43 min • 24 maj 2023

Andri Snær Magnason is an award winning author of On Time and Water, The Casket of Time, LoveStar, Dreamland and The Story of the Blue Planet. His work has been published in more than 35 languages. He has a written in most genres, novels, poetry, plays, short stories, non fiction as well as being a documentary film maker. His novel, LoveStar got a Philip K. Dick Special Citation, and the Grand Prix de l’Imaginaire in France and “Novel of the year” in Iceland. The Story of the Blue Planet, was the first children’s book to receive the Icelandic Literary Award and has been published or performed in 35 countries. The Blue Planet received the Janusz Korczak Honorary Award in Poland 2000, the UKLA Award in the UK and Children's book of the Year in China. His book – Dreamland – a Self Help Manual for a Frightened Nation takes on these issues and has sold more than 20.000 copies in Iceland. He co directed Dreamland - a feature length documentary film based on the book. Footage from Dreamland and an interview with Andri can be seen in the Oscar Award-winning documentary Inside Job by Charles Ferguson. His most recent book, Tímakistan, the Time Casket has now been published in more than 10 languages, was nominated as the best fantasy book in Finland 2016 with authors like Ursula K. le Guin and David Mitchell. In English six books are currently available: Bónus Poetry, The Story of The Blue Planet, LoveStar, Dreamland and The Casket of Time, (Tímakistan) and On Time and Water.

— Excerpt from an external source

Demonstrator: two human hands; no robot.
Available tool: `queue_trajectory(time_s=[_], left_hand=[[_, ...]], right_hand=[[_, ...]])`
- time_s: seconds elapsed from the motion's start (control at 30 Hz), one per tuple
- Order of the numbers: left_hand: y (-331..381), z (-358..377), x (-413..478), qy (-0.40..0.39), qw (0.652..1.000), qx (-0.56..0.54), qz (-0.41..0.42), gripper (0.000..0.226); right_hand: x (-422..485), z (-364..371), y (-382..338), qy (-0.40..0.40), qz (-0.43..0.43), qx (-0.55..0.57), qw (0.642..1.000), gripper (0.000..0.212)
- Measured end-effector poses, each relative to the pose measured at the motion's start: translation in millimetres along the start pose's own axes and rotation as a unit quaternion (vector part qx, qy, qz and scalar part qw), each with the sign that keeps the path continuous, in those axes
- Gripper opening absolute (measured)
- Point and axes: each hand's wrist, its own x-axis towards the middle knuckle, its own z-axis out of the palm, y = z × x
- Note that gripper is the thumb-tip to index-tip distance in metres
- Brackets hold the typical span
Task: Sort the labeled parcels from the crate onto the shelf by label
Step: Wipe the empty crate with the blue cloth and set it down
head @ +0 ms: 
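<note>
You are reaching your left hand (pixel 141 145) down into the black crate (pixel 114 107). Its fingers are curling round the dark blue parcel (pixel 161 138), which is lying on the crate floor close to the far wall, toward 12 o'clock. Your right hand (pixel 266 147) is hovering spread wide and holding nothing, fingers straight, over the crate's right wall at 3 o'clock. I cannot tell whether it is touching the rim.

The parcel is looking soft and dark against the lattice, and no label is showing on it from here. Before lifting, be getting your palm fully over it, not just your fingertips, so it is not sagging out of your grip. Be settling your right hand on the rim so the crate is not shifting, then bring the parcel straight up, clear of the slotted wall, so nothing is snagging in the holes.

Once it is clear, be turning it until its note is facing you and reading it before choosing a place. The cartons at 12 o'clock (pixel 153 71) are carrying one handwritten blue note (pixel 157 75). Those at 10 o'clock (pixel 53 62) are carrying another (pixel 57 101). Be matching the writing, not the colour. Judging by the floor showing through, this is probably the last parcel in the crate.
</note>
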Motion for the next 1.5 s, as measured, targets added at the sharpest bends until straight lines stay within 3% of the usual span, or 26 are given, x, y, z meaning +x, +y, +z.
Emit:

"So I have written plays, short stories, science fiction, nonfiction, children's books, and directed documentary films, including Not Ok. So professors from Rice University Dominic Boyer and Cymene Howe are anthropologists doing research on climate change. And they noticed that Iceland had lost its first glacier to climate change. And just like we have monuments to major events like war monuments and anti-slavery monuments, humans have all sorts of monuments in history.

And they were thinking, the first glacier to be gone, doesn't that deserve a monument? So they planned this event where we would place a monument in memory of the first glacier Iceland lost to climate change and asked me to write the text for that plaque. And it was a strange request because for the person to be a writer, to be living during a time when a glacier has gone during a lifetime, what kind of an obituary or what kind of message do we write? Because I was thinking, Okay, I'm writing this in copper, so I'm writing to the people around me here and now, but just like in a graveyard, somebody might come after 200, 300, 500, 600 years and read these words.

So simultaneously addressing my peers, my fellow earthlings here and now, and then talking to people that might stumble upon that glacier in the near or distant future. So I wrote: 

A letter to the future

Ok is the first Icelandic glacier to lose its status as a glacier.

In the next 200 years all our glaciers are expected to follow the same path.

This monument is to acknowledge that we know

what is happening and what needs to be done.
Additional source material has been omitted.